In hindsight, since I set out developing search interfaces for XML text collections with the marvelous eXist XML database, I’ve been drawn to the concept of faceted search, even long before I knew it was called that way. The recent integration of Lucene indexing and searching capabilities into eXist (since version 1.4) holds promises for efficient facet-oriented search features such as integrating Lucene fields in search queries.

Although these features are not yet implemented, exchanges on the eXist-open mailing list suggest:

(Currently) eXist lacks optimised features for performant faceted searching (like e.g. the Lucene-based solr search engine). Yet, some index-based features of eXist can be used to add facets to XQuery search scripts already. Key to this approach is the util:index-keys() function, which returns indexed terms with some distribution statistics. Note, that the discussion in this post doesn’t claim any originality: the basic idea is already implemented in the eXist bibliographic demo web application, to which this discussion adds a small mechanism for defining and looping over multiple facets in an XQuery script.

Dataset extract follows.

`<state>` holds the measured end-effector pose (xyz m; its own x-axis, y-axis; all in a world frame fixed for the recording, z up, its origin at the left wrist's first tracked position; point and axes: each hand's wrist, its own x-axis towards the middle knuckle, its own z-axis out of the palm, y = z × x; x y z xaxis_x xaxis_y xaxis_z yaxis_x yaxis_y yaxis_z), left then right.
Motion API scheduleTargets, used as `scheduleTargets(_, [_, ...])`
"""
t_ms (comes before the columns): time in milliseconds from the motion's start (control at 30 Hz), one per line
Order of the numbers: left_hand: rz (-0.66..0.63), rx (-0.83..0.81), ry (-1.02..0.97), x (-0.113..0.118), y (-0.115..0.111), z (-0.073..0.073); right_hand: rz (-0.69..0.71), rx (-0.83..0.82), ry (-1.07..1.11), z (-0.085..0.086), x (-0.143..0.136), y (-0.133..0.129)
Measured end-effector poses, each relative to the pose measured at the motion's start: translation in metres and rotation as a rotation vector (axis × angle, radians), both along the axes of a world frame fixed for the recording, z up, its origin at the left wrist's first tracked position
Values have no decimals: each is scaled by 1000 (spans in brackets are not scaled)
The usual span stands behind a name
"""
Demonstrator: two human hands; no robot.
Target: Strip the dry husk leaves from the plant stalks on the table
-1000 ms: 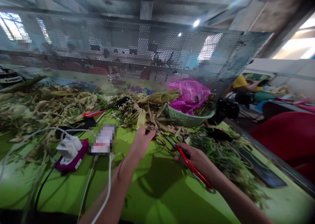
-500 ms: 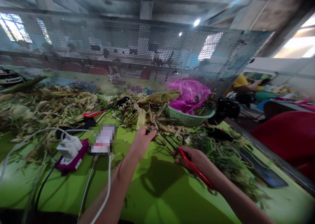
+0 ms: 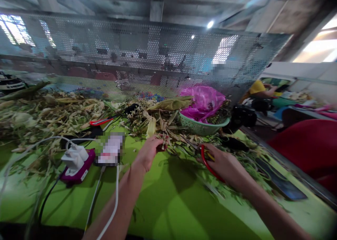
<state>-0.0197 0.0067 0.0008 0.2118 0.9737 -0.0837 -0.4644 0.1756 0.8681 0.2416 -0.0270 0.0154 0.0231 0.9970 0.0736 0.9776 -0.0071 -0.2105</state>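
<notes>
My left hand (image 3: 147,151) is pinched on a small dried plant sprig (image 3: 164,141) above the green table (image 3: 163,201). To its right, my right hand (image 3: 223,164) grips red-handled scissors (image 3: 205,160), whose dark blades point left toward the sprig, apart from my left fingers. Dried leaves and stalks (image 3: 173,129) lie just beyond both hands. Green stringy plant bits (image 3: 250,169) are spread beside and under my right forearm.
A light green basket (image 3: 201,128) with a magenta plastic bag (image 3: 204,96) stands behind. Left are a smartphone (image 3: 112,148), a purple power strip (image 3: 76,175) with white plugs, red-handled pliers or scissors (image 3: 101,121), and dried husks (image 3: 52,117). A mesh partition (image 3: 126,57) rises behind. Someone in yellow (image 3: 258,88) sits far right.
My right hand has drawn the scissors to the right, away from my left hand, and turned them. My left hand has shifted slightly and still holds plant material.
</notes>
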Motion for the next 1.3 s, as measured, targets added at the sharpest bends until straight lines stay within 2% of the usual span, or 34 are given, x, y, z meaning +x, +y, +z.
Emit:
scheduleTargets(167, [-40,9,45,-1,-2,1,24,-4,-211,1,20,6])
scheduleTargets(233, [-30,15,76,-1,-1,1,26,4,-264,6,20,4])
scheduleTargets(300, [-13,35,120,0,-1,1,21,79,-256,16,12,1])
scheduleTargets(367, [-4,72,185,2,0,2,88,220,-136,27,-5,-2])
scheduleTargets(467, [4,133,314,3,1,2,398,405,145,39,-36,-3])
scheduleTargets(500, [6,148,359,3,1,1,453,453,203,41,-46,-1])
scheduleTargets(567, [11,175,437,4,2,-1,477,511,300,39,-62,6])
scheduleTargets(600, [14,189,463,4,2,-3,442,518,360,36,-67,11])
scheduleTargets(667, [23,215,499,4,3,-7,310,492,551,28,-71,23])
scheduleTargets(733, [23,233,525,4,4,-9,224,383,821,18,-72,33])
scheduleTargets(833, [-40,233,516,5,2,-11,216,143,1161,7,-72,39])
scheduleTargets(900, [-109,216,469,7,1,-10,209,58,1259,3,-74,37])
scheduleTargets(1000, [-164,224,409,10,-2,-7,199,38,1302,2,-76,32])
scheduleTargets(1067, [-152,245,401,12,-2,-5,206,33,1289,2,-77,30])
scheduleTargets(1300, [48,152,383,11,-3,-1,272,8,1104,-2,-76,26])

I’ll illustrate this approach with an example based on the Shakespeare example XML example files that are shipped with eXist. This assumes that a) eXist-1.4 is installed, and b) the eXist examples have been set up with the admin web application. First, let’s add some more index definitions to the index configuration file that is stored in the database at ‘/db/system/config/db/shakespeare/collection.xconf’. Add two more range index definitions for the elements named ‘SPEAKER’, and ‘TITLE’, so the index configuration looks as follows:

<collection xmlns="http://exist-db.org/collection-config/1.0">
    <index>
        <fulltext default="none" attributes="no"/>
        <lucene>
            <text qname="SPEECH">
                <ignore qname="SPEAKER"/>
            </text>
            <text qname="TITLE"/>
        </lucene>
        <ngram qname="SPEAKER"/>
        <!-- range indexes -->
        <!-- note: although path-based range indexes are liable
             to get deprecated (in favour of qname based ones),
             following range indexes are path-based in order to
             avoid a bug with util:index-keys() in eXist trunk
        -->
        <create path="//SPEAKER" type="xs:string"/>
        <create path="//TITLE" type="xs:string"/>
    </index>
</collection>

In order to actually put these index definitions to use, the ‘/db/shakespeare’ collection needs to be reindexed with the Java admin client.

A simple search

First, let’s issue a simple search on the Shakespeare plays:

let $coll := collection('/db/shakespeare') 
let $hits := $coll//SPEECH[ft:query(., 'lord')] 
return $hits

This will perform a straightforward search on the <SPEECH> nodes that contain the string ‘lord’. The ft:query() function operates on the Lucene full text index, which in this case was defined on all <SPEECH> elements. As the content of the <SPEAKER> elements has been ignored from the full text index (see the index definition above), this search will return 272 <SPEECH> elements whose <LINE> children contain the string ‘lord’:

<SPEECH>
  <SPEAKER>HAMLET</SPEAKER>
  <LINE>Not so, my lord; I am too much i' the sun.</LINE>
</SPEECH>
<SPEECH>
  <SPEAKER>HORATIO</SPEAKER>
  <LINE>The same, my lord, and your poor servant ever.</LINE>
</SPEECH>
<SPEECH>
  <SPEAKER>MARCELLUS</SPEAKER>
  <LINE>My good lord--</LINE>
</SPEECH>
<!-- ... -->

A simple facet with standard XQuery functions

This simple search can return more than just the speeches holding the word ‘lord’. Suppose that -besides the actual speeches- we are interested in the different dramatic characters that utter these speeches. We could thus add ‘speakers’ as a facet to the search. Speakers are encoded in a <SPEAKER> element per <SPEECH>. In the context of the previous XQuery snippet, they are easily accessible as $hits//SPEAKER.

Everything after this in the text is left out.